There you have it. A failed diversion. An enemy who fails to bite. Typical fog of war stuff. End of story, right?

Unfortunately, not in this case. General Ira C. Eaker was the commander of the U.S. 8th Air Force. He had just been through a tough few months. As commander of the American half of the “Combined Air Offensive” (CBO) against Germany, he had known nothing but frustration. Rather than the quick victory over the Luftwaffe that U.S. air force planners had expected, it had been a time of heavy German resistance, high friendly losses in bombers and crews, and minimal results. Voices were already being raised back home about Eaker. Perhaps he wasn’t ready, wasn’t up to the job. Perhaps someone more aggressive would get the results that had eluded him.

Eaker was an experienced officer, and he could hear the whispers. Maybe that’s why he looked at the results of Starkey and saw something different than what other people were seeing. Perhaps, he surmised, the Germans hadn’t reacted because they couldn’t react. Perhaps their air units had already been crippled by heavy losses and didn’t feel like tangling with the Americans. Perhaps the bombing raids up to now had been more destructive than his intelligence officers were reporting. After all, he knew, bomb damage assessment and claims of enemy kills were notoriously difficult to pin down.

As a result, in the words of one scholar of the air war, Eaker looked at Starkey and “immediately claimed victory.” The day after Starkey had concluded, Eaker was in an exultant mood. “They refused to attack our bombardment whenever it was supported by our fighters,” he wrote. Clearly the Germans were weaker than expected: “The enemy could have concentrated his fighters and overwhelmed and overpowered one of these air task forces of ours. This they did not do. This indicates a breakdown in German air command or communication, or both,” he concluded.
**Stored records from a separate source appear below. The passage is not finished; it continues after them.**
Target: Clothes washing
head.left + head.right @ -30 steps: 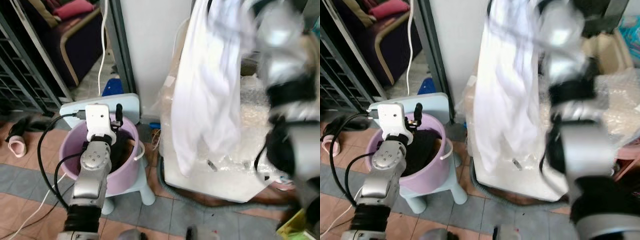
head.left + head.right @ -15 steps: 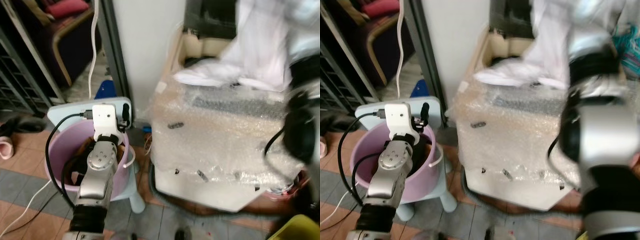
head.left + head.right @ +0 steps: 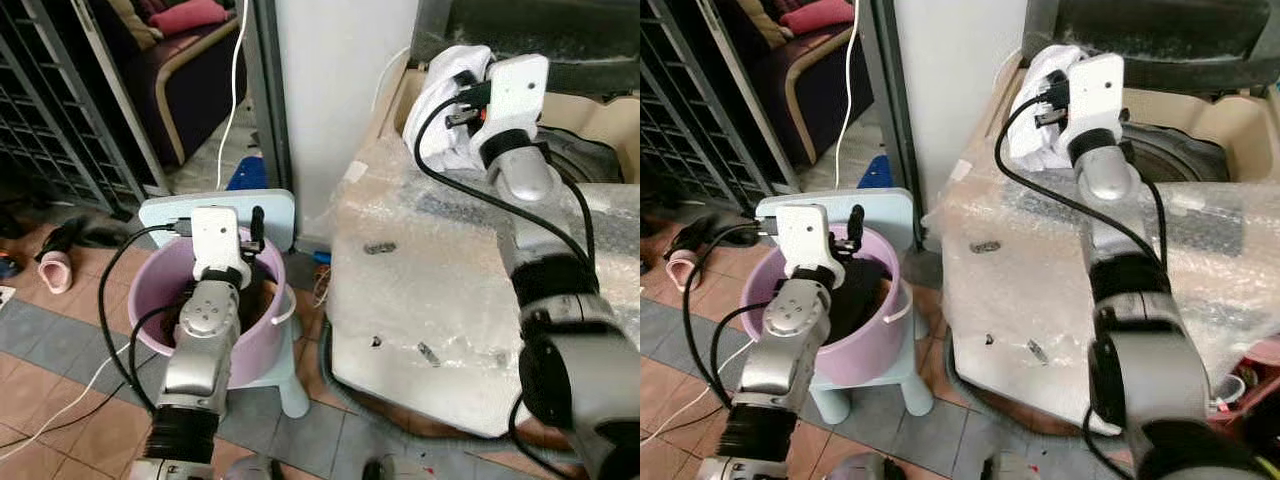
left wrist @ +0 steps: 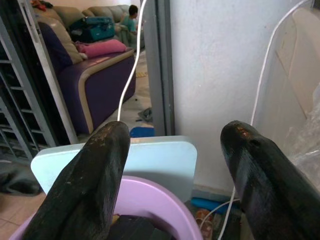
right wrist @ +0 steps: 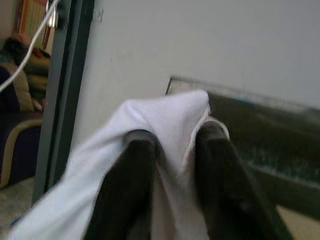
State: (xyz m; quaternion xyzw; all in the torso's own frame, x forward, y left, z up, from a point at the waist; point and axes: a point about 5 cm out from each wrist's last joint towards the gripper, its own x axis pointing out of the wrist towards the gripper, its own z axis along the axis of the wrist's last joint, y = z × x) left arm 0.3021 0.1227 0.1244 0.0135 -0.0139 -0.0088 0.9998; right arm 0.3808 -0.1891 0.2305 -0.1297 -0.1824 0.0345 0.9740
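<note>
**White garment at the washer's rim, one gripper clamped on it**

Nearest, on the left, one lilac basin (image 3: 262,335) stands on a pale blue stool (image 3: 285,215), with a single heap of dark clothes (image 3: 865,285) inside it. The left gripper (image 4: 172,150) hangs just above the basin's far rim, its two black fingers (image 4: 87,185) spread wide apart with nothing between them. Black cables and one white cord run along the tiled floor (image 3: 50,390) by the basin.

To the right of the basin stands one washer (image 3: 440,300), its body wrapped in bubble wrap, its top open to a dark drum (image 3: 1175,160). Two silver arms are in view, one on each side.

Farther back, the right gripper (image 5: 172,145) reaches over the washer's far-left corner. One white garment (image 3: 450,110) is bunched there, lying on the cream rim and draping over it, and the right gripper's two fingers (image 5: 125,170) are pinched together on a fold of that cloth, the fabric rising between and over them.

Beyond the basin, on the far left, one sofa (image 3: 190,70) stands behind a metal grille (image 3: 60,120), with one pink cushion (image 3: 190,15) on it. A pair of slippers (image 3: 55,265) lies on the floor at the far left. A white wall (image 3: 340,90) rises behind the washer.
</note>
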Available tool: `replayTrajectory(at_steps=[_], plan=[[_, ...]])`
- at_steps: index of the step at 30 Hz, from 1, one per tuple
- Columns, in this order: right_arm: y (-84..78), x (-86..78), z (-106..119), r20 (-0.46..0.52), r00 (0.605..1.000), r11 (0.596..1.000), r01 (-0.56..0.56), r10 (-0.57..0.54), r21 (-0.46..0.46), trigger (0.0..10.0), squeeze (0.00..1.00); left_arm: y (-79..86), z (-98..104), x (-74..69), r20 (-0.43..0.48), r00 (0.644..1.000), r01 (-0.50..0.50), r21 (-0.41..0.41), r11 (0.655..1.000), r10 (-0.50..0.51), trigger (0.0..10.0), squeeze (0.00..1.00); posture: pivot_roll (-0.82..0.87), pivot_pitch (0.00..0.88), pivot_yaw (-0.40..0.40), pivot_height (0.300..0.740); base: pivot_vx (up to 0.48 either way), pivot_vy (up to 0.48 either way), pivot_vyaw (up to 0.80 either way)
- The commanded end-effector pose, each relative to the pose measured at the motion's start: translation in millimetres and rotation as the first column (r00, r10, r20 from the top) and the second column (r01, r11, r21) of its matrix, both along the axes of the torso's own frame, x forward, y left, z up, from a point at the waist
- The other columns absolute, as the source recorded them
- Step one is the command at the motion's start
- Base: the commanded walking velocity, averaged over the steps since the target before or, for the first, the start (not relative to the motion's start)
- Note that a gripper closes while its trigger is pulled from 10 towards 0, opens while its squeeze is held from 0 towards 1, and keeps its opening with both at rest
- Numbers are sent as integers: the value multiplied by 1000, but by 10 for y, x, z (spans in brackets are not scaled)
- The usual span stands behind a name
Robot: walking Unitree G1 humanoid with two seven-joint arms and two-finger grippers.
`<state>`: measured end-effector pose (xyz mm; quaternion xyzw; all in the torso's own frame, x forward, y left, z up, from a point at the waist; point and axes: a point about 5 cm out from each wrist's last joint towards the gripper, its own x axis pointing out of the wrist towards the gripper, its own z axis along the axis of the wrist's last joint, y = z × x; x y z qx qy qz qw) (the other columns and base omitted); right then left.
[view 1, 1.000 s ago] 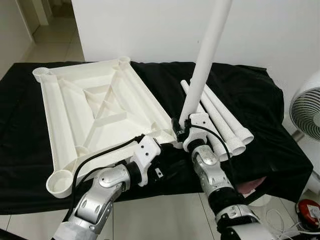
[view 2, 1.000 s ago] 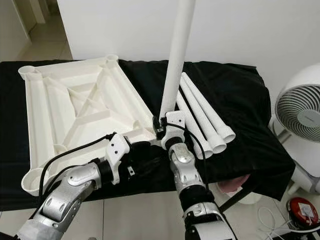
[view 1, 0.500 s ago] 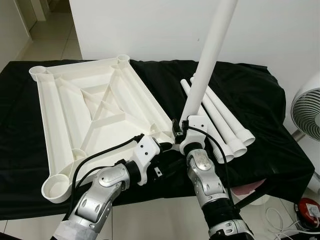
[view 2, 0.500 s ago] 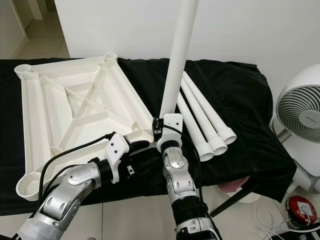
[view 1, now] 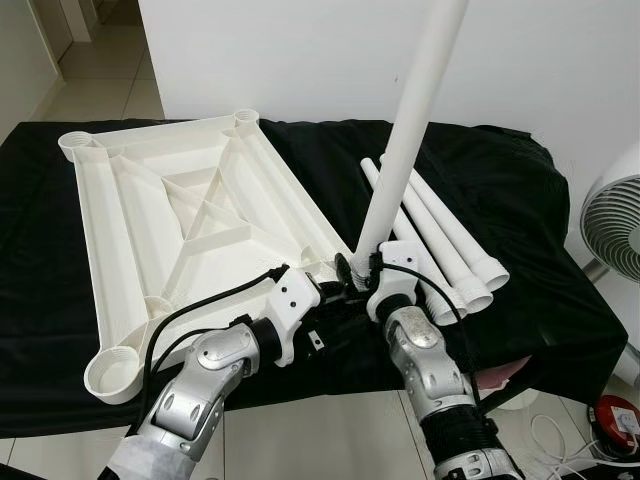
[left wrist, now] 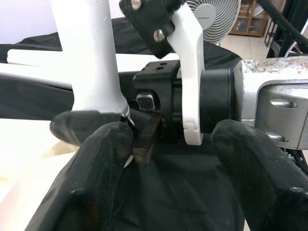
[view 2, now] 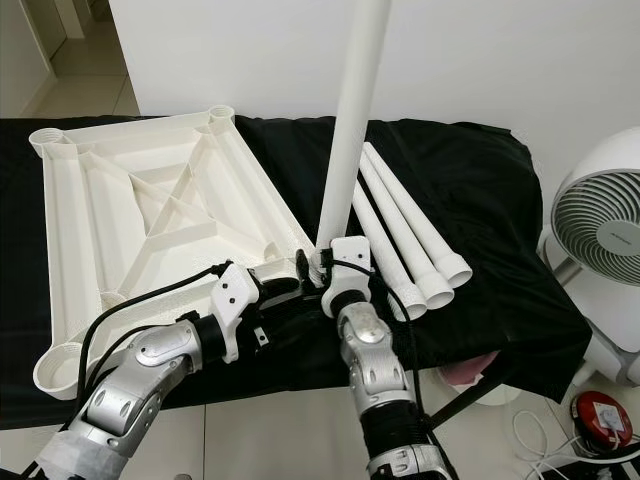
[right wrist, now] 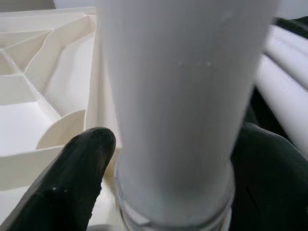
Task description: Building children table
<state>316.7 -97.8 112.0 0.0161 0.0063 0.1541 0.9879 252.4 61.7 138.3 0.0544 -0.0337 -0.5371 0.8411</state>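
A white tabletop (view 1: pixel 190 215) lies upside down on the black-draped table, ribs up, with round sockets at its corners. My right gripper (view 1: pixel 365 268) is shut on a long white table leg (view 1: pixel 410 130) and holds it nearly upright. The leg's foot stands at the tabletop's near right corner. In the right wrist view the leg (right wrist: pixel 173 96) sits between both black fingers (right wrist: pixel 72 178). My left gripper (view 1: pixel 325 280) is open right beside that corner; one of its fingers (left wrist: pixel 96 159) is next to the leg's base (left wrist: pixel 91 57).
Three more white legs (view 1: pixel 450 240) lie side by side on the black cloth to the right. A white fan (view 1: pixel 615 215) stands off the table's right end. A red object (view 1: pixel 617 415) and cables are on the floor there. A white wall runs behind.
My right gripper has brought the leg's foot down and leftward to the corner, close to my left gripper. The leg stands a little more upright. The camera shifted slightly.
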Motion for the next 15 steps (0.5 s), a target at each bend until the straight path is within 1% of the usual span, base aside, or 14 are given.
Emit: replayTrajectory(at_steps=[1, 4, 7, 10, 11, 12, 15], plan=[[-14, 32, 13, 7, 999, 999, -38, 38, -3, 10000, 0, 9, 2, 29, 11, 999, -31, 5, 1000, 31, 10000, 0, -45, 0, -64, 740, 0, 0, 0], [-93, 115, 62, 39, 989, 988, -143, 145, -51, 10000, 0, 0, 5, 32, 10, 999, -31, 2, 1000, 31, 10000, 0, -49, 0, -58, 740, 0, 0, 0], [-109, 131, 72, 42, 986, 985, -160, 163, -66, 10000, 0, -5, 4, 30, 10, 999, -31, 1, 1000, 31, 10000, 0, -49, 0, -58, 740, 0, 0, 0], [-134, 227, 113, 46, 956, 951, -283, 290, -126, 10000, 0, -35, 9, 29, 10, 1000, -25, -5, 1000, 25, 10000, 0, -50, 0, -52, 740, 0, 0, 0], [-134, 227, 113, 46, 956, 951, -283, 290, -126, 10000, 0, -35, 9, 29, 10, 1000, -25, -5, 1000, 25, 10000, 0, -50, 0, -52, 740, 0, 0, 0], [-141, 286, 136, 38, 938, 928, -336, 346, -164, 10000, 0, -44, 17, 34, 13, 1000, -22, -6, 1000, 22, 10000, 0, -50, 0, -48, 740, 0, 0, 0], [-142, 306, 143, 34, 931, 919, -352, 363, -176, 10000, 0, -44, 19, 37, 14, 1000, -22, -5, 1000, 22, 10000, 0, -50, 0, -48, 740, 0, 0, 0]])
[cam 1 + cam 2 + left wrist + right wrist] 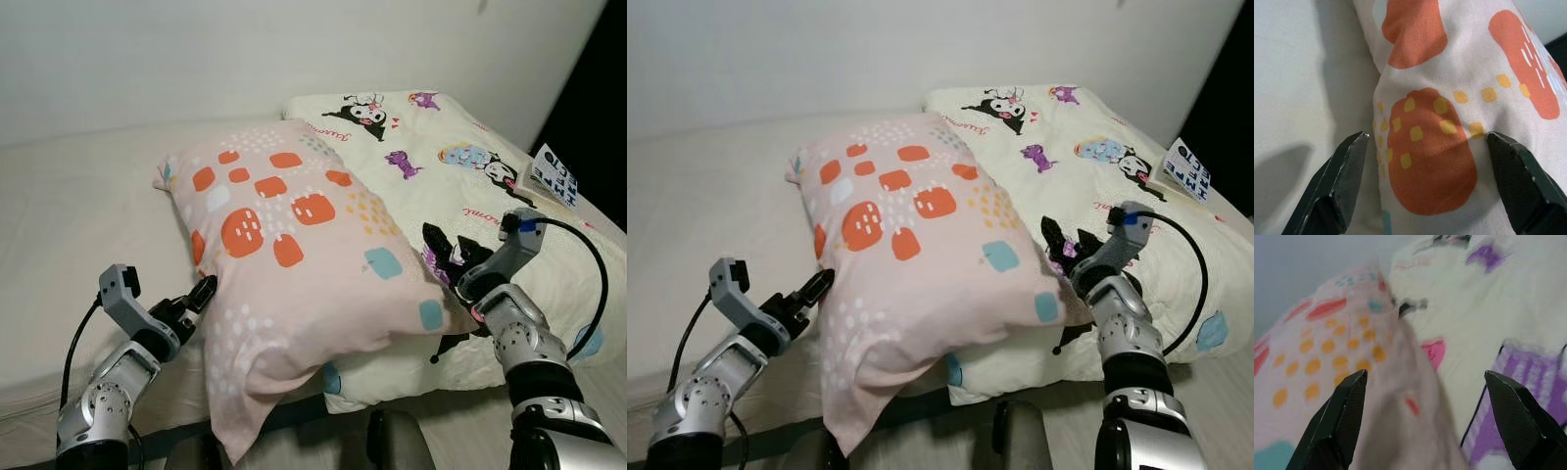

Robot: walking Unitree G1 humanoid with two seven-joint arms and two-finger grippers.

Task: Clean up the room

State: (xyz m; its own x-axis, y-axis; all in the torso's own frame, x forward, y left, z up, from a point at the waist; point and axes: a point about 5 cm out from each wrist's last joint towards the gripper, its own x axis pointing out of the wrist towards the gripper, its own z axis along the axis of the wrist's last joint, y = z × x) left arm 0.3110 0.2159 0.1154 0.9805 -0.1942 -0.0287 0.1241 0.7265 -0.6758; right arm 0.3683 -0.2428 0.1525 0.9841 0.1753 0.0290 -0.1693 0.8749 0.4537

Eaker wasn’t the first commander in history to misjudge an operation under his purview. What sets this narrative apart is the conclusion he drew. With the German Luftwaffe clearly off balance (as he saw it), the time had come for the forces under his command to land a knock-out blow. He began planning a series of bold airstrikes on various German targets. Leipzig (Operation Suction). Berlin (Operation Halleck). And finally, the massive German ball-bearing complex at Schweinfurt, hit but not taken out in August 1943.

Eaker wasn’t the only one getting giddy. His boss, General Henry “Hap” Arnold, commander of the United States Army Air Forces (USAAF), was beginning to feed off of the same optimism. On 26 September, he told Eaker that “we obviously must send the maximum number of airplanes against targets within Germany, now that the German Air power appears to be at the critical stage.”

They did just that in a single horrible week from October 8th through the 14th, launching one raid after the other, culminating in a massive strike at Schweinfurt. And they got their unescorted bombers shot out of the sky in prodigious numbers, no fewer than 148 aircraft, along with their highly trained crews. By any accounting, it was a “Black Week,” a week of disaster. It seems the Luftwaffe wasn’t on its last legs after all.

War is never simple, but the failed diversion of Operation Starkey leaves us to ponder one of the most complex questions of World War II: what if we gave a war, and no one came—but we thought they had?